THE CONQUEROR WORM
Roteiro e arte de Mike Mignola
De volta ao formato de tramas mais longas, Mignola vai full Kirby mode aqui e desde a epígrafe, onde agradece á personagens como Doc Savage, já deixa claro que esse é um conto que vai abraçar as influências vindas dos quadrinhos de super heróis e da literatura pulp. A trama começa com o grupo recebendo o briefing de mais uma missão bizarra: algo está vindo do espaço em rota de colisão com a terra e as fotos demonstram ser a) uma capsula espacial e b) tem um logo nazi gigante do lado. E o negócio mudou sua rota algumas vezes, so, é de se esperar que tenha algo vivo dentro, pilotando a bagaça.
Partindo dessa premissa, veremos a trama abraçando o sci fi sem medo. Eu lembro que na época do lançamento de "Indiana Jones e a caveira de cristal", uma das principais reclamações contra o longa foi o lance do roteiro envolver alienígenas e o quanto isso seria "estranho" à mitologia da franquia. De fato, é um filme bem qualquer nota, mas não entendi esse estranhamento. Indiana Jones, tal qual esse tpb, bebe com força das cinesséries cinematográficas dos anos 40 e 50 e do pulp. Aliens e nazis eram antagonistas recorrentes nesse tipo de aventura. E especificamente falando do gibi, não é como se já não houvessem extraterrestres aparecendo anteriormente: Ogdru Jahad, o principal vilão da série, é LITERALMENTE um dragão preso em âmbar no espaço sideral, há alguns planos dimensionais de distância. Mesmo assim, confesso que me causou certo estranhamento quando o detetive se viu diante do seu primeiro ET. Esquisito, né? A gente tá tão acostumado com obras que tão dentro das caixinhas dela, tudo compartimentalizado, fantasia é fantasia, sci fi é sci fi, drama é drama, etc., que causa certo bug mental quando gêneros se cruzam assim. Temos nesse arco a primeira aparição real de Lobster Johnson, tipo um Doc Savage meets Capitão América do Mignolaverso. Von Klampt ressurge para atormentar o protagonista.

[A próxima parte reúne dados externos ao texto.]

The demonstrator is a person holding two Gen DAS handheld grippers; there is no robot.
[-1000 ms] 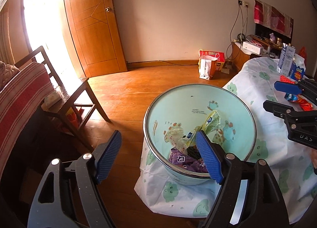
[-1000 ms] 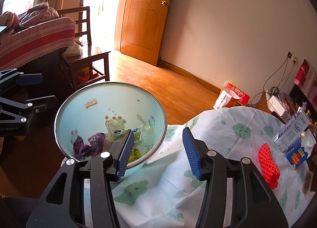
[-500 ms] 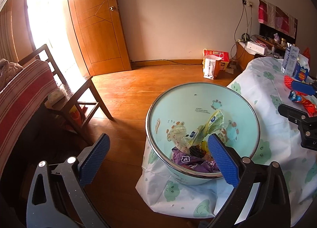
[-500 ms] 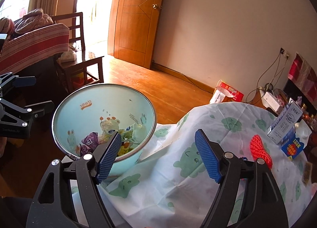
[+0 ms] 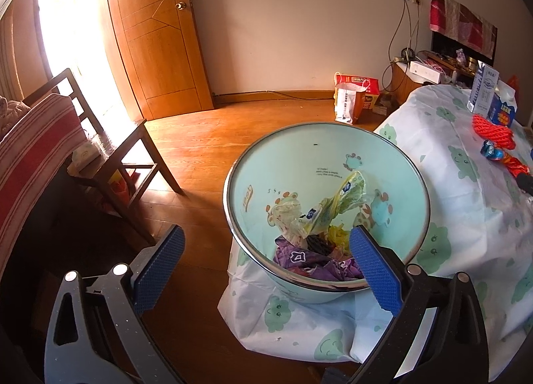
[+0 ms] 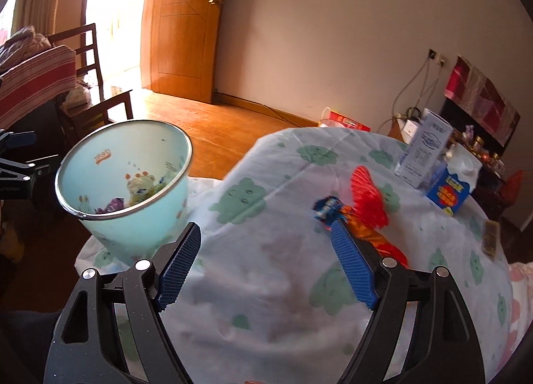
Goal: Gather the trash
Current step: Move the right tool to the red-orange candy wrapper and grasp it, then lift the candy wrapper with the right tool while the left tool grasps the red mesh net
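Left wrist view: we're hovering our left gripper [image 5: 266, 267] wide open and empty by the bin [image 5: 413, 170], already holding wrappers [image 5: 316, 217]. Our right gripper [image 6: 266, 260], fingers opening with nothing between them, is pointing over the table [image 6: 266, 300] toward a candy wrapper [image 6: 328, 207] beside the red mesh [image 6: 366, 194].

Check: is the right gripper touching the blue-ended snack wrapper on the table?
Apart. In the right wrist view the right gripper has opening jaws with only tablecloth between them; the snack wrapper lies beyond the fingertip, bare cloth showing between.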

Aliás, essa trama é cheia de shout outs pra histórias anteriores do vermelhão, incluindo o conto "goodbye, mr tod".
Gosto como "The conqueror worm" acrescenta mais camadas ao universo do Hellboy, acrescentando também a ameaça alienígena (que pode ou não ter uma origem mística, já me adiantando e pensando em eventos comentados no TPB seguinte) entre o rol de vilões do quadrinho. Não apenas demônios extra dimensionais, mas agora, personificações imateriais orbitando pelo vazio espacial também querem a destruição da humanidade. Jesus Cristo, todo mundo odeia os humanos. O plano nazi envolvia enviar um cadáver ao espaço e permitir que uma dessas entidades não físicas ocupasse seu corpo, voltasse para a terra e tocasse o terror. Por sorte, Hellboy e Roger, em sua primeira missão oficial no Bureau, estavam lá pra salvar o dia.

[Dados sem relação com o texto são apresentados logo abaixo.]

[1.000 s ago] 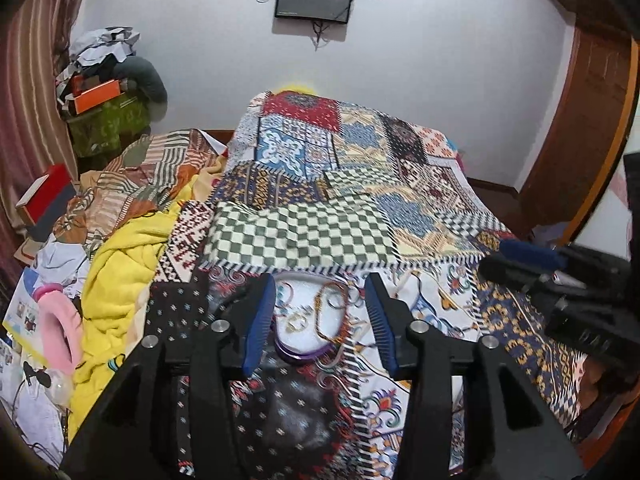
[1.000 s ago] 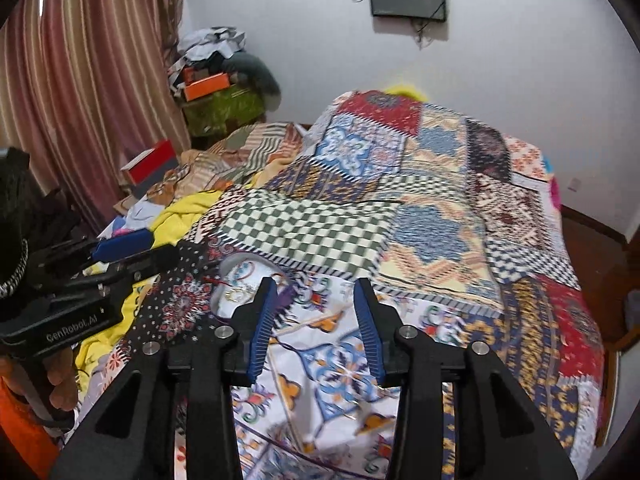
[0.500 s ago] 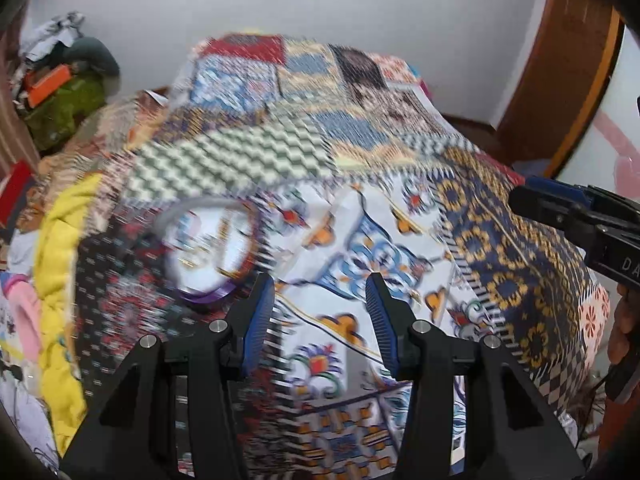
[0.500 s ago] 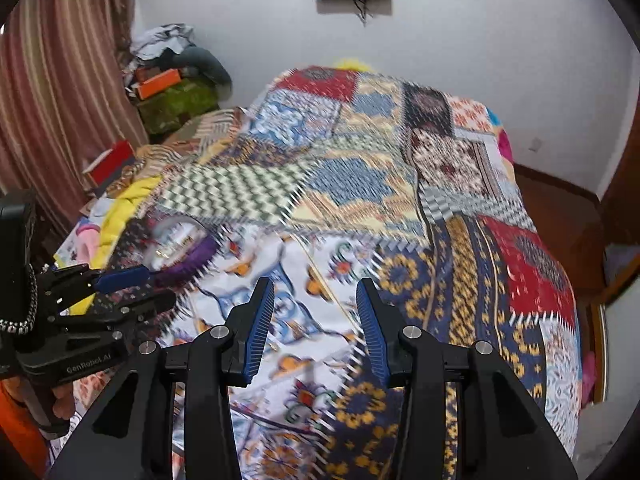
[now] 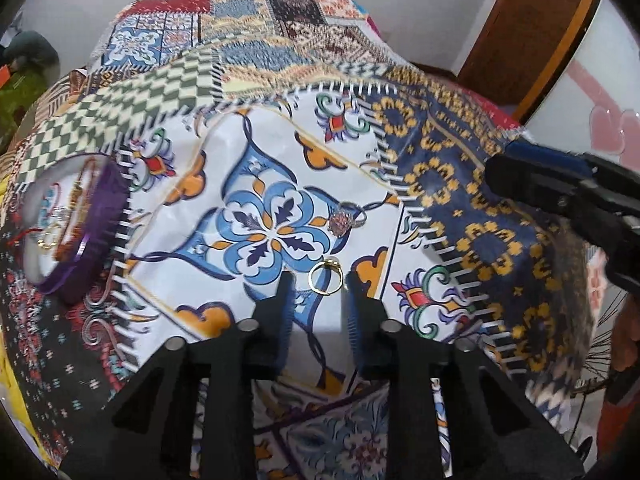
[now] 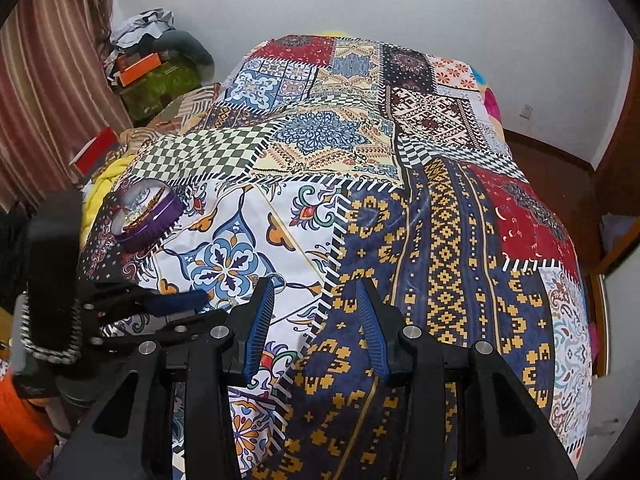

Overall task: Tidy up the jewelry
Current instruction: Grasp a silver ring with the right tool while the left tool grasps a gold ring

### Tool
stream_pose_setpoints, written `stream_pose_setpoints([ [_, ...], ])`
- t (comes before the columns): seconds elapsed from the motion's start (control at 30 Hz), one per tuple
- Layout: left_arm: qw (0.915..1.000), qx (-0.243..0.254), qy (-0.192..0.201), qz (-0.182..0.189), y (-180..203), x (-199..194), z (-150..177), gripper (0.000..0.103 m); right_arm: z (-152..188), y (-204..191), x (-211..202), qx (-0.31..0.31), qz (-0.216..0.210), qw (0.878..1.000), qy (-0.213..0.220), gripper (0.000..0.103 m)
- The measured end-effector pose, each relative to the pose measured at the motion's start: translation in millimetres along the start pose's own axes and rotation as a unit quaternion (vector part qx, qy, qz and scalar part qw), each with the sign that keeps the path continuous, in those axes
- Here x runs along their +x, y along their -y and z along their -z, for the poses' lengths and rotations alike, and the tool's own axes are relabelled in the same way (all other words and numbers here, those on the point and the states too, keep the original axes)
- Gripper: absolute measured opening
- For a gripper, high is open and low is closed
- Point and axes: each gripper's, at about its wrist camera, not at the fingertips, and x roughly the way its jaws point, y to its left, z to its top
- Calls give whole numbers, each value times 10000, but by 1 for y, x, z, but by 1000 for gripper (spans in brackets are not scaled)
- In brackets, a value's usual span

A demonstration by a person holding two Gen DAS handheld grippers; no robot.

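A thin gold ring [image 5: 326, 278] lies on the patterned bedspread [image 5: 440, 184], right between the fingertips of my open left gripper [image 5: 319, 280]. Just beyond it rests a silver ring with a reddish stone [image 5: 346, 218]; the right wrist view shows the silver ring [image 6: 279, 280] beside a fingertip. A round purple box [image 5: 76, 236] holding several jewelry pieces sits at the left, and the right wrist view shows the purple box [image 6: 146, 212] too. My right gripper [image 6: 315, 286] hovers open over the blue and yellow patch, holding nothing. The left gripper [image 6: 204, 306] is low at its left.
A curtain [image 6: 44, 92] and piled clothes and boxes [image 6: 156, 68] stand left of the bed. A yellow blanket [image 6: 102, 184] lies beside the purple box. A wooden door [image 5: 532, 36] is at the right. The bed edge drops off near me.
My left gripper has swung away from the purple box, right and down to the gold ring. The right gripper has shifted right over the blue and yellow patch.
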Motion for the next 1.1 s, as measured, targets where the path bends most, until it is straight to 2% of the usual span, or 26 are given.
stream_pose_setpoints([
  [0.07, 10000, 65, 62, -19, 3, 2, 1, 16, 0, 1, 3, 21, -22, 10000, -26, 39],
  [0.23, 9999, 63, 120, 70, 1, 1, 2, 15, 0, -1, 16, 70, -100, 9998, -163, 39],
  [0.27, 9999, 25, 129, 71, -2, 0, 2, 0, 0, -2, 19, 82, -131, 9997, -194, 39],
  [0.43, 9997, -164, 182, 65, -18, -6, 2, 0, -1, -9, 35, 24, -263, 9989, -392, 39],
  [0.67, 9995, -65, 274, -138, -28, -17, 3, 0, -7, -16, 57, -15, -427, 9969, -664, 39],
  [0.77, 9989, -38, 329, -324, -30, -19, 4, 3, -9, -19, 69, 5, -535, 9949, -851, 39],
  [0.9, 9989, -246, 293, -264, -42, -18, 6, 6, -7, -25, 86, -97, -526, 9920, -1143, 39],
  [0.97, 9989, -298, 277, -220, -44, -19, 8, 8, -4, -27, 90, -202, -484, 9920, -1151, 38],
  [1.03, 9990, -305, 260, -193, -44, -19, 9, 13, -4, -30, 90, -287, -437, 9924, -1116, 28],
  [1.1, 9991, -292, 240, -181, -40, -20, 9, 27, -3, -30, 88, -319, -446, 9925, -1092, 27],
])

Não sem consequências: a trama já mencionada em artigos anteriores dessa série de artigos, sobre a dicotomia entre os lados "humano" e "sobrenatural" do demônio investigador ganham lugar de destaque aqui, com HB tendo que fazer escolhas difíceis e que vão gerar repercussões significativas pro resto da série. Ao final do encadernado, o monstrão decide se desligar do BPRD e seguir em direção à respostas sobre seu próprio passado. Primeira parada: o berço da humanidade, o continente Africano.
Outros personagens são afetados também pelas ações do protagonista: Rasputin, que articulou os eventos aqui ocorridos, sofre sua terceira e final derrota. E pior: num diálogo com Hécate, o homem que queria ser deus é lembrado de sua pequenez antes de ser definitivamente aniquilado pela bruxa. Baba Yaga lhe reserva um último ato de gentileza. Acho seguro deduzir que, pelo menos por um tempo, o mago russo não vai cruzar novamente o caminho do guardião da right hand of doom. Não que a vida do ser infernal vá ficar muito mais fácil por causa disso.
STRANGE PLACES
Roteiro e arte de Mike Mignola
The third wish
Cantemos juntos: Under the sea. Under the sea,....
Pra quem, como eu, esperava ver o detetive se aventurando pelas savanas africanas, nope. Toma essa. Temos uma interação rápida entre o diabão e Mohlomi, um feiticeiro local, que envolve um óbvio pesadelo com tons premonitórios, pq, afinal, que bruxo ou personagem de trama com tons de terror não passou pela sua cota de pesadelos premonitórios?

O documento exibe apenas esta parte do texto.